Innovation In Humanity
There is a reason, a cause, why we humans, as arguably the smartest major species on earth, are poised to live the shortest and bound to take some prisoners with us. We are currently drowning in misplaced positivity, the kind of positivity that ignores reality. As if life is a mere Hollywood movie, a grand suspension of disbelief.
Fact is, we are the only animal species on earth that dictates how the merit of other members (of the same species) not within our vicinity should be assigned. We do so with manmade “systems,” concoctions really, fundamentally incompatible with nature’s rule and, as the theory (of the system) that determines what can be discovered, responsible for the opposite of human excellence. A predicament I lay out in great detail in my narrated presentation of The State of Humanity, and I follow up with the invention of a new operating system for humanity.
We must first change the causal reasons for our incompatibility with nature before addressing the undesirable consequential outcomes from an imperfect but improving proxy of nature’s cause.

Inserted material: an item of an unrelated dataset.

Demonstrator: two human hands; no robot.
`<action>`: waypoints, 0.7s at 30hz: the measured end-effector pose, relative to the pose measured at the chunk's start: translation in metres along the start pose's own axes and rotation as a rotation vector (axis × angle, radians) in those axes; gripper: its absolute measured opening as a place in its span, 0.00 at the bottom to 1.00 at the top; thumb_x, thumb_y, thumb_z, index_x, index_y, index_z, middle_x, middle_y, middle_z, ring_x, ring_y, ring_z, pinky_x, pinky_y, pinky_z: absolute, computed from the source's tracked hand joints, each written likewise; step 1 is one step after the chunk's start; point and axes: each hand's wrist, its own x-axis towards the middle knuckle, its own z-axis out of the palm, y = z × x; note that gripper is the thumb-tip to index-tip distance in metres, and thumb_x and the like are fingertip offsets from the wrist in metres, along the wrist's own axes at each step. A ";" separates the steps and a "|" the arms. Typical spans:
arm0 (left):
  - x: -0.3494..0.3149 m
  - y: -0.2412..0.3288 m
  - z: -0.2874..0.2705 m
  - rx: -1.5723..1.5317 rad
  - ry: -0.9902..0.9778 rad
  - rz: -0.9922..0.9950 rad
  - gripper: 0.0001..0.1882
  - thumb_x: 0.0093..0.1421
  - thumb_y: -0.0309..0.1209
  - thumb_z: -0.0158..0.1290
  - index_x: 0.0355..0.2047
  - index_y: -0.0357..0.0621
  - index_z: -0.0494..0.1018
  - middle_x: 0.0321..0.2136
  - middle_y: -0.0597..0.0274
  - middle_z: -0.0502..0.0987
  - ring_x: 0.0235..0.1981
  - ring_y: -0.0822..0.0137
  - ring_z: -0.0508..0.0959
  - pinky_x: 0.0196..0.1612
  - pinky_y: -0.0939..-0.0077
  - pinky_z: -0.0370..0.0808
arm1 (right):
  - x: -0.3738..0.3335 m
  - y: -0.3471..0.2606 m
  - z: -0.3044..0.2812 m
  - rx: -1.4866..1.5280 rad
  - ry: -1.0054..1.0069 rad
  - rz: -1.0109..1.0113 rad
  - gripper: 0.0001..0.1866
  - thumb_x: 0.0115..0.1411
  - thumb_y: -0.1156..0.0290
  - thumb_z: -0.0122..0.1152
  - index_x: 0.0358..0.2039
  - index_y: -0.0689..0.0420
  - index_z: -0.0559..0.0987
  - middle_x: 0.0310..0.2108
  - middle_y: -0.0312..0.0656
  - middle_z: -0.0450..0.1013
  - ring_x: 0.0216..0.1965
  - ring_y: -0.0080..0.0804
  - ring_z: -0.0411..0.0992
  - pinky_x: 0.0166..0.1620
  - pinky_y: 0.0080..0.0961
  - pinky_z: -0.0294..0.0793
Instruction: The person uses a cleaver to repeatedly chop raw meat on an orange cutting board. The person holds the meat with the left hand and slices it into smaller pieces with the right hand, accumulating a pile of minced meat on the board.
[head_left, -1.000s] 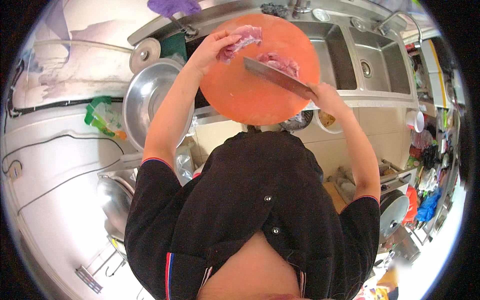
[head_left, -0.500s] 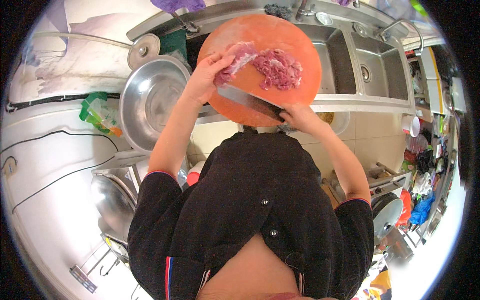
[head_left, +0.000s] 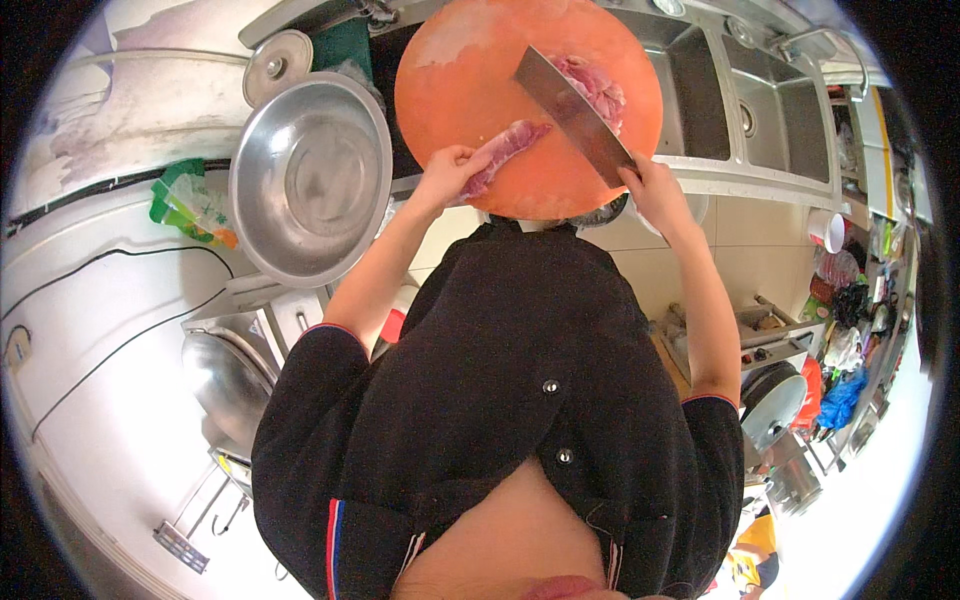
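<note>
A round orange cutting board (head_left: 450, 90) lies in front of me. My left hand (head_left: 446, 178) grips the near end of a strip of raw meat (head_left: 510, 148), which stretches across the board toward the middle. In my right hand (head_left: 656, 192) is the handle of a cleaver (head_left: 574, 112), its broad blade pointing up and left over the board. Behind the blade sits a pile of sliced raw meat (head_left: 598, 90), partly hidden by it. The blade is apart from the strip.
A large steel bowl (head_left: 310, 180) stands left of the board, with a round lid (head_left: 278, 68) behind it. Two steel sinks (head_left: 780, 120) are at the right. A white bowl, mostly hidden, is below the board's right edge. Shelves with clutter (head_left: 850, 310) line the far right.
The cleaver has swung from lying low near the left hand to standing between the strip and the pile. My left hand has drawn the strip nearer, away from the pile. The view has shifted.
</note>
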 end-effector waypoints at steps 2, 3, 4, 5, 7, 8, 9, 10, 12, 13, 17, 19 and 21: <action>-0.003 0.003 -0.002 0.237 0.034 0.092 0.18 0.60 0.41 0.56 0.38 0.35 0.75 0.29 0.58 0.79 0.24 0.66 0.78 0.29 0.73 0.76 | -0.004 -0.006 -0.002 -0.045 -0.012 -0.006 0.10 0.61 0.66 0.53 0.37 0.60 0.74 0.27 0.56 0.75 0.33 0.57 0.73 0.37 0.48 0.71; -0.005 0.005 -0.003 0.356 0.050 0.139 0.19 0.60 0.42 0.56 0.38 0.35 0.75 0.29 0.57 0.79 0.23 0.63 0.78 0.29 0.71 0.76 | -0.006 -0.008 -0.002 -0.067 -0.018 -0.009 0.10 0.61 0.66 0.52 0.36 0.60 0.73 0.26 0.56 0.75 0.32 0.58 0.74 0.36 0.48 0.71; -0.014 0.022 0.001 0.582 0.125 0.133 0.19 0.58 0.42 0.58 0.37 0.36 0.76 0.29 0.56 0.79 0.26 0.61 0.79 0.31 0.70 0.76 | -0.011 -0.008 -0.002 -0.128 -0.013 0.006 0.10 0.61 0.66 0.52 0.36 0.59 0.73 0.25 0.56 0.74 0.31 0.58 0.73 0.36 0.49 0.71; -0.029 0.047 0.009 0.808 0.200 0.127 0.20 0.55 0.43 0.59 0.36 0.36 0.76 0.29 0.55 0.79 0.28 0.60 0.79 0.34 0.68 0.76 | -0.015 -0.007 0.000 -0.188 -0.010 0.022 0.09 0.62 0.65 0.51 0.36 0.58 0.72 0.25 0.56 0.74 0.31 0.58 0.73 0.35 0.50 0.71; -0.035 0.060 0.017 1.023 0.361 0.397 0.18 0.53 0.40 0.59 0.35 0.37 0.77 0.31 0.54 0.78 0.34 0.57 0.78 0.38 0.67 0.75 | -0.023 -0.010 0.003 -0.242 -0.001 0.026 0.09 0.62 0.65 0.50 0.36 0.57 0.71 0.24 0.56 0.74 0.29 0.59 0.73 0.33 0.52 0.71; -0.030 0.057 0.021 0.998 0.430 0.679 0.15 0.53 0.38 0.58 0.34 0.38 0.77 0.34 0.54 0.78 0.37 0.56 0.77 0.41 0.66 0.75 | -0.028 -0.014 0.005 -0.238 0.008 0.026 0.09 0.62 0.64 0.50 0.37 0.57 0.71 0.23 0.57 0.73 0.29 0.59 0.73 0.32 0.52 0.71; -0.024 0.054 0.025 0.956 0.494 0.961 0.13 0.52 0.35 0.57 0.34 0.38 0.77 0.36 0.54 0.78 0.41 0.55 0.77 0.43 0.66 0.75 | -0.032 -0.016 0.006 -0.235 0.018 0.027 0.09 0.63 0.64 0.50 0.37 0.56 0.71 0.23 0.57 0.73 0.28 0.59 0.73 0.32 0.53 0.71; -0.014 0.049 0.034 0.940 0.430 1.053 0.12 0.52 0.33 0.55 0.33 0.39 0.77 0.37 0.55 0.77 0.42 0.56 0.76 0.44 0.66 0.74 | -0.036 -0.017 0.008 -0.229 0.028 0.033 0.09 0.63 0.64 0.50 0.37 0.56 0.71 0.23 0.56 0.73 0.28 0.59 0.73 0.31 0.53 0.71; 0.013 0.038 0.043 0.920 0.309 1.227 0.10 0.51 0.28 0.52 0.33 0.39 0.78 0.40 0.58 0.76 0.46 0.59 0.74 0.47 0.67 0.73 | -0.042 -0.020 0.015 -0.205 0.047 0.029 0.10 0.63 0.63 0.50 0.38 0.56 0.71 0.22 0.56 0.73 0.28 0.58 0.73 0.31 0.52 0.71; 0.026 0.027 0.044 0.907 0.272 1.252 0.11 0.51 0.27 0.51 0.34 0.39 0.77 0.38 0.59 0.76 0.43 0.59 0.74 0.46 0.66 0.73 | -0.046 -0.026 0.015 -0.199 0.034 0.056 0.09 0.63 0.64 0.50 0.39 0.56 0.71 0.23 0.56 0.73 0.28 0.58 0.73 0.31 0.52 0.70; 0.030 0.031 0.045 0.890 0.213 1.220 0.10 0.50 0.27 0.53 0.33 0.39 0.77 0.37 0.60 0.76 0.42 0.59 0.74 0.46 0.66 0.73 | -0.059 -0.047 0.007 -0.172 0.026 0.113 0.09 0.63 0.67 0.51 0.40 0.57 0.71 0.23 0.56 0.72 0.29 0.58 0.72 0.31 0.50 0.68; 0.028 0.031 0.043 0.895 0.245 1.191 0.09 0.50 0.28 0.55 0.33 0.39 0.77 0.37 0.61 0.76 0.42 0.59 0.74 0.45 0.66 0.73 | -0.062 -0.050 0.007 -0.149 0.021 0.098 0.08 0.63 0.67 0.50 0.39 0.57 0.70 0.22 0.55 0.72 0.28 0.58 0.71 0.31 0.50 0.68; 0.031 0.029 0.041 0.856 0.242 1.183 0.09 0.50 0.28 0.56 0.32 0.40 0.77 0.37 0.61 0.76 0.41 0.58 0.73 0.45 0.66 0.73 | -0.065 -0.052 0.009 -0.123 0.011 0.073 0.07 0.63 0.67 0.50 0.37 0.57 0.70 0.22 0.54 0.72 0.28 0.58 0.71 0.30 0.50 0.68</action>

Or otherwise, our current set of “solutions” ends up being just another new evolutionary placebo.
Indeed, it is weird to have to tell Bill Gates, who became one of the richest persons in the world selling innovation, how to innovate. Yet, so did Steve Jobs. And that is precisely what I am doing. With a new normalization of truth, nature has revealed to us as the basis for all meaningful innovation.
In the end, as we learned from Feynman, we must only be in awe of our improving understanding and compliance with nature – for humanity to live as long as possible – and we must remain undyingly skeptical about the merit we assign to ourselves.